It’s rare that history… well… makes history.
Yet that happened last summer when an esteemed piece of history, the Charles W. Morgan, the world’s last wooden whaleship sailed for the first time in more than ninety years. The oldest commercial vessel still afloat, the Morgan was built and launched in 1841 from the yard of Jethro and Zachariah Hillman in New Bedford, Massachusetts. Once part of an American whaling fleet that numbered more than 2,700 vessels, the Morgan sailed the world’s waters on thirty-seven voyages between 1841 and 1921, most of which lasted three years or more. Once, in the mid-1800s, the ship and its crew narrowly escaped hostile natives on a chain of islands in the Pacific Ocean. The ship also successfully navigated crushing Arctic ice, countless storms, Cape Horn roundings, and, after it finished its whaling career, the Hurricane of 1938. Its ability to defy the odds and survive despite encountering these harrowing circumstances helped the Morgan earn a reputation as a lucky ship.

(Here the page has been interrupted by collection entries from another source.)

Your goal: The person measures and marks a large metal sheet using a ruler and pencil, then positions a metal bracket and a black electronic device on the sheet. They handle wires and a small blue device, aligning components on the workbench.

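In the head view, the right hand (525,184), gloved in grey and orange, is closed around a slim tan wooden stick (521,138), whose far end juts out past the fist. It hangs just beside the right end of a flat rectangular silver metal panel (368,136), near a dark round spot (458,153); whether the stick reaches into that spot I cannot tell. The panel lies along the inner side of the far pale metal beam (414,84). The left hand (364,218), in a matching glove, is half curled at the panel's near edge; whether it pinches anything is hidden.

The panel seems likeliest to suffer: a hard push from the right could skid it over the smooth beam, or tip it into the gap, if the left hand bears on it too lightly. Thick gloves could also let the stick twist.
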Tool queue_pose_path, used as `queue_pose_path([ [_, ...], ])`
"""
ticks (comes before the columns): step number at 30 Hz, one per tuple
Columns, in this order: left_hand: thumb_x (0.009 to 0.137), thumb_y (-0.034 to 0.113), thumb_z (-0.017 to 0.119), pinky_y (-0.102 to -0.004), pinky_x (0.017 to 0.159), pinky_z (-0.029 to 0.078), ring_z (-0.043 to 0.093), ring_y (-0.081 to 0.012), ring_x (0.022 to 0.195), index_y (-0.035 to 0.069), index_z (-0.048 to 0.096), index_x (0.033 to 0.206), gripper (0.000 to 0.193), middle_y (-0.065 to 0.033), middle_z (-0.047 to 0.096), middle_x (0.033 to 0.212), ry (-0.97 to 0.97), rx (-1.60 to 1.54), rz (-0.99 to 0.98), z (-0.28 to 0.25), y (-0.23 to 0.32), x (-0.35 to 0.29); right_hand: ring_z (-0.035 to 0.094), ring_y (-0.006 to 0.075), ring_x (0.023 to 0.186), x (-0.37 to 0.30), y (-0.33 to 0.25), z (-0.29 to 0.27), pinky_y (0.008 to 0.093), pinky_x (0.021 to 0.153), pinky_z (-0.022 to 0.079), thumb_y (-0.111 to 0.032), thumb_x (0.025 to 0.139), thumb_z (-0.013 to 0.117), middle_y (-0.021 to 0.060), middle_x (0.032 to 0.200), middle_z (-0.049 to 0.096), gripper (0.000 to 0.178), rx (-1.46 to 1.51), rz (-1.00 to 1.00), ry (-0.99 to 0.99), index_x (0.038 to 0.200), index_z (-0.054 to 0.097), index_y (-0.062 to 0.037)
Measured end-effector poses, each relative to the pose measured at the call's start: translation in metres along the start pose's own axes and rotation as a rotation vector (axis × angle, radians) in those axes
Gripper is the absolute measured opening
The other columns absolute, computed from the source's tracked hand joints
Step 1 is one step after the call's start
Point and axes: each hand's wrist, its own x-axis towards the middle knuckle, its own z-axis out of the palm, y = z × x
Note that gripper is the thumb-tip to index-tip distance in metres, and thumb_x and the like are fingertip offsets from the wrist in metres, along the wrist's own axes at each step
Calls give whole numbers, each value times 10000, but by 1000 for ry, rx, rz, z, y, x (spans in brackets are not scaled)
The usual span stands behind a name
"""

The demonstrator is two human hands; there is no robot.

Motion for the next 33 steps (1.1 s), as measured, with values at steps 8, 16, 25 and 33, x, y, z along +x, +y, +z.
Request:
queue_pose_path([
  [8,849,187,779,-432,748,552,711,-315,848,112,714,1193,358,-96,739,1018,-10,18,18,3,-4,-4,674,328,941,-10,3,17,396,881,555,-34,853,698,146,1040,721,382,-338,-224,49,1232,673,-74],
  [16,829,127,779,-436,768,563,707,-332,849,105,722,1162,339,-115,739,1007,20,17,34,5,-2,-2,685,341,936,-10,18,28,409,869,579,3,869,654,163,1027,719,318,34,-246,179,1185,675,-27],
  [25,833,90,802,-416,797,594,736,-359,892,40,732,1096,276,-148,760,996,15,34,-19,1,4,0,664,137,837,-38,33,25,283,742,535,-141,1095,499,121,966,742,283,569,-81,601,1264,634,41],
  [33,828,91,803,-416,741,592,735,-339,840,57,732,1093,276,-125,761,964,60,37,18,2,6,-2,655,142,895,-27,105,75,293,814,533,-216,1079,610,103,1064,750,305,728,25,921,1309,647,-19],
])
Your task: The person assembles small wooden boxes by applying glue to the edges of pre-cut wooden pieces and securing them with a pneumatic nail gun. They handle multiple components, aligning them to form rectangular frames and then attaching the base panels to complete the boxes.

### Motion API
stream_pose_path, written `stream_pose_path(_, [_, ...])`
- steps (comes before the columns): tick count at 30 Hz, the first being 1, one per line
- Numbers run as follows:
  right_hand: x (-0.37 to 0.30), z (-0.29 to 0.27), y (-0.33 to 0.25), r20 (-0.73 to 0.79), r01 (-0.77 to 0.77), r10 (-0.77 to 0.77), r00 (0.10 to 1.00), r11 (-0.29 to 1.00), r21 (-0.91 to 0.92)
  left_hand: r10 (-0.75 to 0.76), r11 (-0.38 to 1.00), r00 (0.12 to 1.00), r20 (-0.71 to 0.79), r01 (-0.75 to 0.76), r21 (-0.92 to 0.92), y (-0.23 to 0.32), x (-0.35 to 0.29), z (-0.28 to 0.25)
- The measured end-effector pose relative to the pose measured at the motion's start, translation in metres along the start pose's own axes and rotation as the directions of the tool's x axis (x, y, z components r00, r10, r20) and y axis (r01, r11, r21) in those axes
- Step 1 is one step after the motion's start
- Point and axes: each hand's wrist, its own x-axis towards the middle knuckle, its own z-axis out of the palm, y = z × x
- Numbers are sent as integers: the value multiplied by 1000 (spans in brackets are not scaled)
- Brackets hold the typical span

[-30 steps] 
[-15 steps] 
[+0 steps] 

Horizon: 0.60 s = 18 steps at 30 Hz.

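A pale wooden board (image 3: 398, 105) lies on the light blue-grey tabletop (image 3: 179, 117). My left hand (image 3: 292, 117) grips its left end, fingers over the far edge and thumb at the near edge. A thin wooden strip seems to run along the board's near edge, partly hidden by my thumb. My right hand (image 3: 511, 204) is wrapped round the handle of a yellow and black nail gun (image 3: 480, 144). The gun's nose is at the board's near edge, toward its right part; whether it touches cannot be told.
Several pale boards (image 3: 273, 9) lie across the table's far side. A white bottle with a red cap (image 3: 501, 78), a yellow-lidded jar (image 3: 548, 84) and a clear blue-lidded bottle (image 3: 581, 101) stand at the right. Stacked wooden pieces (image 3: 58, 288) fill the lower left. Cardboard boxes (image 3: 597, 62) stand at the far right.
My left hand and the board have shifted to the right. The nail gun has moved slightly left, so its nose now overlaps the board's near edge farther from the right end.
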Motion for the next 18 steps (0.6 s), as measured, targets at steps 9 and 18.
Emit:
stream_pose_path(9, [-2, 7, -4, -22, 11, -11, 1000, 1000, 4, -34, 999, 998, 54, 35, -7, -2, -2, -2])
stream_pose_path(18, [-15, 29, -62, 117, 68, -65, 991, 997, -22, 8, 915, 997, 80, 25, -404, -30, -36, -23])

The ship is also something of a Hollywood star. After ending its whaling career in 1921, it appeared in the films Down to the Sea in Ships (starring a young Clara Bow) and Java Head. After this brief film stint, the ship was bought by a wealthy investor and put on display at his waterfront estate near New Bedford. After his death the ship eventually made its way to Mystic Seaport in Mystic, Connecticut, in 1941. There, it became one of the features of the Mystic waterfront, and it remained there until recently.
In 2008 the ship was hauled out for an extensive, multimillion-dollar renovation. As a result of that renovation and its cost, the seaport began exploring the idea of sailing the vessel again for the first time in more than ninety years. Ultimately they sailed the ship again in an unprecedented move that generated headlines across New England and the world of traditional sailing. The voyage became known as the ship’s historic 38th voyage.
I had the privilege of writing about this voyage in an ongoing series of stories for Connecticut Magazine last summer. Before my first story was published, there was some question as to whether readers would care about an old vessel’s return to sea. The response to the first story made it clear that readers cared. The beauty of this vessel and the fascinating annals of its history in all its gory, ugly glory, clearly caught the public’s imagination in Connecticut and everywhere it sailed in New England. The sixteen-week voyage included stops in Newport, Rhode Island, New Bedford, Massachusetts and many other locations. Everywhere the Morgan went it was greeted with the type of passion normally reserved for rock stars or Apple products.
Throngs of people lined the banks of the Mystic River to watch the ship depart the Seaport. Fans cheered its arrival at its home port in New Bedford. In Stellwagen Bank National Marine Sanctuary in Massachusetts, the ship sailed with whales in an attempt to bring attention to preservation efforts surrounding the animals it once brutally helped hunt to near extinction.
The voyage eventually came to an end when the ship returned to its longtime home at Mystic Seaport. Much of the fanfare and headlines surrounding the historic voyage have faded. However, the vessel still offers visitors a glimpse into an important world history. Crouching below deck on the Morgan, one gets the sense of how truly cramped a whale voyage was; it’s hard to imagine spending a week onboard, much less three years.
The whaling industry was undoubtedly cruel, and showed human shortsightedness at its worst—1800s whalemen could not fathom their efforts would have an effect on the global populations of the leviathans they haunted. The Morgan is probably the most important link to this history and as such is worthy of the headlines it made last summer and still worthy of people’s attention.